Friday, April 04, 2008

ST CHRISTINA THE ASTONISHING: patron saint of insanity; lunatics; mental health caregivers; mental illness; psychiatrists; etc

1150 - 1224 AD

I stumbled across a saint whose life makes St Francis' seem almost tame by comparison, if ever that were possible. Christina was born to a peasant family, orphaned as a child and raised by two sisters. At 21 (or maybe 22) she appeared to have a major siezure and died. At her funeral she sprung out of her coffin and levitated up to the roof of the church (apparently to get away from the stench of human sin). All the mourners fled the church in terror except for Christina’s oldest sister and the priest who continued with the Mass! The priest ordered her down afterwards and she descended upon the altar and stated that she had been to hell, purgatory, and heaven, and had been returned to earth with a ministry to pray for souls in purgatory. In Heaven Christ offered her a choice: to remain with Him then, or to return to earth and by her sufferings and example bring many sinners to repentance. Christina chose to go back to earth and save souls. Then she warned her friends to not be surprised by anything she did from then on because God had directed her to act in ways “never seen before among mortals".

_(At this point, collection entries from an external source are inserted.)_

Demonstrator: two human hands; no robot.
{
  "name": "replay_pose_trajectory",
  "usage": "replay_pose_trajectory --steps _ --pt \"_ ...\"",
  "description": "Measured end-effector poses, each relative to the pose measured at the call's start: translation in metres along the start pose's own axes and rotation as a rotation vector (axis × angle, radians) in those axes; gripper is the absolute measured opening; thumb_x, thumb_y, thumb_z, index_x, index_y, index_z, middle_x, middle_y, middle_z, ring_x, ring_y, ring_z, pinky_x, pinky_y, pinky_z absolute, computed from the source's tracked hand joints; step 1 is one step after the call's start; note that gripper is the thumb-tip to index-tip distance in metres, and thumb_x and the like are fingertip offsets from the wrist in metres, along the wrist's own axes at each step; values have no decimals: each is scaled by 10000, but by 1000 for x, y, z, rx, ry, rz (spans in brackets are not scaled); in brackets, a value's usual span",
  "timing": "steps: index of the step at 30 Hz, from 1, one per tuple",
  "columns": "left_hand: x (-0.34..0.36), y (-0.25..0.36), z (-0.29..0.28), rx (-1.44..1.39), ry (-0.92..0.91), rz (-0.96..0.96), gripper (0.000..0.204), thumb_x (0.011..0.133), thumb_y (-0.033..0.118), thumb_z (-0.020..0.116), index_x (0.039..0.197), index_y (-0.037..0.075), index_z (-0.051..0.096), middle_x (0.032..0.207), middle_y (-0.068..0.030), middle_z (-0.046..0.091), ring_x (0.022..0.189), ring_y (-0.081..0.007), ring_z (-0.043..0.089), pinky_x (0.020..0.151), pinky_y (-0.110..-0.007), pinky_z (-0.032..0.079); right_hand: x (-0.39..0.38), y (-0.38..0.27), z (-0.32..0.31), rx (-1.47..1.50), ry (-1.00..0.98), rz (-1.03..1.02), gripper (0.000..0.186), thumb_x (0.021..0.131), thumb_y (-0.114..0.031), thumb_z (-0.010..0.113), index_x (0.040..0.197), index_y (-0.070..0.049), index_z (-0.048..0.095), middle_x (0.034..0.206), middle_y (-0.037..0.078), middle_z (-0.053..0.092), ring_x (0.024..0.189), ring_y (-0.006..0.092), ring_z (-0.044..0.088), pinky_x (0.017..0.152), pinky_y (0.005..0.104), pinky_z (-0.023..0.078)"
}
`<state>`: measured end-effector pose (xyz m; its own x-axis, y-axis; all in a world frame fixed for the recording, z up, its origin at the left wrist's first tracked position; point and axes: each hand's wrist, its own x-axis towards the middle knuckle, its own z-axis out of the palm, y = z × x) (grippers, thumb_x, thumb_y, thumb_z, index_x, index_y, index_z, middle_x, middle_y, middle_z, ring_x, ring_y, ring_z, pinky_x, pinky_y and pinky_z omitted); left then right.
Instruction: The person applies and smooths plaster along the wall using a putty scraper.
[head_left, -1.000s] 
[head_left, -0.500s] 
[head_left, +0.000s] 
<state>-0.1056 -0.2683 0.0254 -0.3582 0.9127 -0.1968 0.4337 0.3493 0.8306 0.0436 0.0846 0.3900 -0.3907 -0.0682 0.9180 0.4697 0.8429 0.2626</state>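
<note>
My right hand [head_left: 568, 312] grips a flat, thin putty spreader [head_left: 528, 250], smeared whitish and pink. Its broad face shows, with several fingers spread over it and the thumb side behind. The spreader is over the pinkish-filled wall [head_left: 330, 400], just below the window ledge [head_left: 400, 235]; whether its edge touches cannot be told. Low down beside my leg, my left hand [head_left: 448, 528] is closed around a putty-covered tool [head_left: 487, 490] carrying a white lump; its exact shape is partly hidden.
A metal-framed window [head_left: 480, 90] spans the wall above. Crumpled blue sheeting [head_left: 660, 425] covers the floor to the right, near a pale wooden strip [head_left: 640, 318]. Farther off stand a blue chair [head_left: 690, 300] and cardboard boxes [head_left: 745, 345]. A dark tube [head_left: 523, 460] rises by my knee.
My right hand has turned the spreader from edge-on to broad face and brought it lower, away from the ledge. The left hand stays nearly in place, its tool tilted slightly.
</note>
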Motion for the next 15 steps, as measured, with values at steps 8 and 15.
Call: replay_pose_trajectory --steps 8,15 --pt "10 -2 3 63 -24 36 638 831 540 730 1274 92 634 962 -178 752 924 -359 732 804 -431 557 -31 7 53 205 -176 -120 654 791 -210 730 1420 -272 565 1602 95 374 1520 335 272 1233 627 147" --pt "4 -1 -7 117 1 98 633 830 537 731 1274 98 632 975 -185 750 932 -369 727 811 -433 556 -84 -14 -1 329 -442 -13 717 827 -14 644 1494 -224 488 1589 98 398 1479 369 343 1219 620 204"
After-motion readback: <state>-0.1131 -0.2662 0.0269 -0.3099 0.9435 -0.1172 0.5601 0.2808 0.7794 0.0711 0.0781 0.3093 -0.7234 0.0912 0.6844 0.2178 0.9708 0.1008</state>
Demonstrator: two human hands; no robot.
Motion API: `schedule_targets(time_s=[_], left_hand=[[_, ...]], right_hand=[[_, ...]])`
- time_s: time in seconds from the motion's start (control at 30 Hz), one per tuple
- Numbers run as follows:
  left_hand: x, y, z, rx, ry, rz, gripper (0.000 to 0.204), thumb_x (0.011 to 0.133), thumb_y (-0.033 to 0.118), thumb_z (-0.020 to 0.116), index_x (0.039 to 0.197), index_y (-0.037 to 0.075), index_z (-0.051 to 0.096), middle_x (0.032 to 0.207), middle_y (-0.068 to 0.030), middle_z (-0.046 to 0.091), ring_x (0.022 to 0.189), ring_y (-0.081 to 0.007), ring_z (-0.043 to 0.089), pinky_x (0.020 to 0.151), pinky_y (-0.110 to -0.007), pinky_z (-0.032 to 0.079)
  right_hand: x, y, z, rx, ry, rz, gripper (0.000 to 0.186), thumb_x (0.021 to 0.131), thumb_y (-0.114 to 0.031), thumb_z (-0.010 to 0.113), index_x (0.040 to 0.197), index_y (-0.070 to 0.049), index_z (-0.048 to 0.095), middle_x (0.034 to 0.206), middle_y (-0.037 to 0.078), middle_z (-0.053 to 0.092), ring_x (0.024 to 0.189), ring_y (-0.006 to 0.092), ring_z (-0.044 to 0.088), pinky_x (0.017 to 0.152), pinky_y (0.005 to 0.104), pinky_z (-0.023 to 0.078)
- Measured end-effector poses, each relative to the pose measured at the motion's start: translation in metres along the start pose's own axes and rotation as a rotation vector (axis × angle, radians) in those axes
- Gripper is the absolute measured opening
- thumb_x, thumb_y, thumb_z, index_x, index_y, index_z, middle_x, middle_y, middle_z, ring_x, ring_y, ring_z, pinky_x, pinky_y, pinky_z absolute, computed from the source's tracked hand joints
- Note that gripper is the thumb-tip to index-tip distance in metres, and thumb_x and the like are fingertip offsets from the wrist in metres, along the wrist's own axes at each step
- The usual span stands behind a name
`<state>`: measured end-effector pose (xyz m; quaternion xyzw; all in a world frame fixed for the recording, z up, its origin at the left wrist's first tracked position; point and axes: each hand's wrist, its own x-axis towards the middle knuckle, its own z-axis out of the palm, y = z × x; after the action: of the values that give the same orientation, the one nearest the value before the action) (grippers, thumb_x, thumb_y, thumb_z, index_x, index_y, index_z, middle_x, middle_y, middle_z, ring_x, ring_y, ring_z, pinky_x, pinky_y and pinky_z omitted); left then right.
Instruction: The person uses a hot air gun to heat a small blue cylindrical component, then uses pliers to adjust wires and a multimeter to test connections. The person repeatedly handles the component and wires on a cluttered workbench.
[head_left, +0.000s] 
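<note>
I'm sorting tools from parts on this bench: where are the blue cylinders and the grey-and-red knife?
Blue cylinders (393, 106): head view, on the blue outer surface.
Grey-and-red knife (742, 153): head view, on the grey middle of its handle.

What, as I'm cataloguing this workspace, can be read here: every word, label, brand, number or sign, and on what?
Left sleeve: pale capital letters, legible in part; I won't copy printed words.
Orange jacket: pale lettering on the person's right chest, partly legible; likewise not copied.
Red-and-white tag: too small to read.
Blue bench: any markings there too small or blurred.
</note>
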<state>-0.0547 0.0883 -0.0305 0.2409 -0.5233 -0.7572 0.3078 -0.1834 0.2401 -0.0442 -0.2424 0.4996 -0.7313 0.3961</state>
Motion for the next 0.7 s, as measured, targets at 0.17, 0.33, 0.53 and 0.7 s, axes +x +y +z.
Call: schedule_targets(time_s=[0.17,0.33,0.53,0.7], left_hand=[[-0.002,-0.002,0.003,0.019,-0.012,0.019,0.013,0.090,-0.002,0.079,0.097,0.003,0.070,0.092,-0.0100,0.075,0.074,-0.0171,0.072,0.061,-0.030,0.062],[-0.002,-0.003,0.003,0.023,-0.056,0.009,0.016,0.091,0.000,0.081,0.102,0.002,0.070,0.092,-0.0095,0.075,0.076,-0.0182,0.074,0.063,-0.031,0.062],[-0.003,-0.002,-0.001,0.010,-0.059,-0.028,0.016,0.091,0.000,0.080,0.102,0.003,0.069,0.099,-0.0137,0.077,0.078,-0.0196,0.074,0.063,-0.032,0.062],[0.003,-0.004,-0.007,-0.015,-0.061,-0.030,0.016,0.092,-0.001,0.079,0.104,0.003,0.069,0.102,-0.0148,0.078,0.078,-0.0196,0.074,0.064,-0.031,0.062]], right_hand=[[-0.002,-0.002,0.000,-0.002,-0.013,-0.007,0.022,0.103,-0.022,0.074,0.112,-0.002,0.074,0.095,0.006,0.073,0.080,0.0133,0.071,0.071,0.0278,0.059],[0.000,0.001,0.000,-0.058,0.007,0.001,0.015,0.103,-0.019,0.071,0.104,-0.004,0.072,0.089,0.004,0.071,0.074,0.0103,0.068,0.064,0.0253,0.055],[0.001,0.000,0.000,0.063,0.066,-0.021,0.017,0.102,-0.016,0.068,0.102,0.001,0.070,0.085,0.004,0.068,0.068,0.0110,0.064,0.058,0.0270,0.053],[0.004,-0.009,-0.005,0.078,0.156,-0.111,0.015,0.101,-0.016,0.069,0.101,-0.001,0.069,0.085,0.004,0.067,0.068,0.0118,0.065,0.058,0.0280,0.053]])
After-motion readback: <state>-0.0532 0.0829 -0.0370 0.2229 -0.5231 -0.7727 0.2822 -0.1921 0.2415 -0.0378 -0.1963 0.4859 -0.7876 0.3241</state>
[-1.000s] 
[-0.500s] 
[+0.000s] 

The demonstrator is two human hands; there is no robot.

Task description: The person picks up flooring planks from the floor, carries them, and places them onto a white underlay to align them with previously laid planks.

Thereafter her life is reported as one bizarre occurance after another. She climbed up trees to perch on the smallest branches to sit with birds; she prayed balanced on hurdles or curled up like a fetus; she handled fire and endured icy water for long times without ill-effects; she would roll in fire and scream in agony, yet remain unharmed; she climbed into ovens and threw herself under mill-wheels, where she would be carried around in the water without suffering apparent injury. One time a priest, who didn't know her, was so shocked by her appearance that he refused to administer Communion to her; she tore insanely through the streets, threw herself into the Meuse, and swam away. She was thought to have been possessed by devils, and became a constant source of embarrassment to her sisters and her friends. Many tried to capture her, but she always managed to escape. A man once broke her leg in the process of subduing her, and tied her to a pillar for safety, yet she got away and lived in the trees for awhile, nourished by milk dripping from her virginal breasts. She lived as homeless, dressed in rags, and generally terrifying people. She went to graveyards and cried for the dead who had died in sin. One night she woke all the dogs in town and led them in a pack into the woods where she threw herself into a dense growth of thorn bushes.

Christina could smell the sin in people and could not stand the odor. She would climb trees or buildings, hide in cupboards or ovens, or even levitate out of contact to get away from the stench of their sin. She lived exemplifying poverty (something good ole St Francis would have heavily endorsed!); sleeping on rocks, dressing in rags, begging, and eating whatever came her way. If she received food from a 'bad' person, she would bear the burden of that person's sin; the food, once swallowed, would cause her tremendous pain.

Some thought she was schizophrenic, or epileptic, or anorexic, or completely possessed by demons.

When Christina felt she was ready to die she retired to the convent of St. Catherine in Saint-Trond where her friend Beatrice was a nun. Beatrice secured Christina a room and arranged for a priest to bring the Last Rites. When the priest left Beatrice asked Christina to reveal some holy secrets but Christina would say nothing. Beatrice thought to leave her to rest and come back to ask again in a bit. When Beatrice returned to Christina’s room she found her dead. The nun threw herself on the body, calling Christina to return from the dead and tell her the secrets. Suddenly Christina’s eyes opened and she asked why Beatrice had disturbed her death just as she was being led to see Christ face to face. So to satisfy Beatrice she answered all the questions. By this time the entire convent had assembled to Christina’s room. She made the sign of the cross over the nuns, and died—for the third (and final) time.
Christina died in 1224 of natural causes, aged 74.